Activity — Your task is to gather the lines below that hold the string "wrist".

Information shown below:

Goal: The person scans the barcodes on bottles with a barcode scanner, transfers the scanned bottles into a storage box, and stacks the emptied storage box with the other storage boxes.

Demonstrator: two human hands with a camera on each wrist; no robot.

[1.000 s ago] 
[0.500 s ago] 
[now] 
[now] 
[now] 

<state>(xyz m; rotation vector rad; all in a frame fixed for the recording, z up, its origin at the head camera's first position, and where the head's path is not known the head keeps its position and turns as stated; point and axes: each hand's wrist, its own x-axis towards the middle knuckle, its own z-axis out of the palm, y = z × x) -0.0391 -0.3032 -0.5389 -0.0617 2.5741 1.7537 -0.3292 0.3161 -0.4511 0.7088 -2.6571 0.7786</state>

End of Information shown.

Output of the task —
Demonstrator: two human hands with a camera on each wrist; no robot.
<state>(xyz m; rotation vector rad; all in a frame fixed for the recording, z up, its origin at the head camera's first position, and where the head's path is not known the head keeps its position and turns as stated; point and axes: each hand's wrist, its own x-axis towards the middle knuckle, its own z-axis out of the palm, y = z × x) -0.0391 -0.3032 -0.5389 -0.0617 2.5741 1.7537 -0.3292 0.3161 -0.4511 0.7088 -2.6571 0.7786</state>

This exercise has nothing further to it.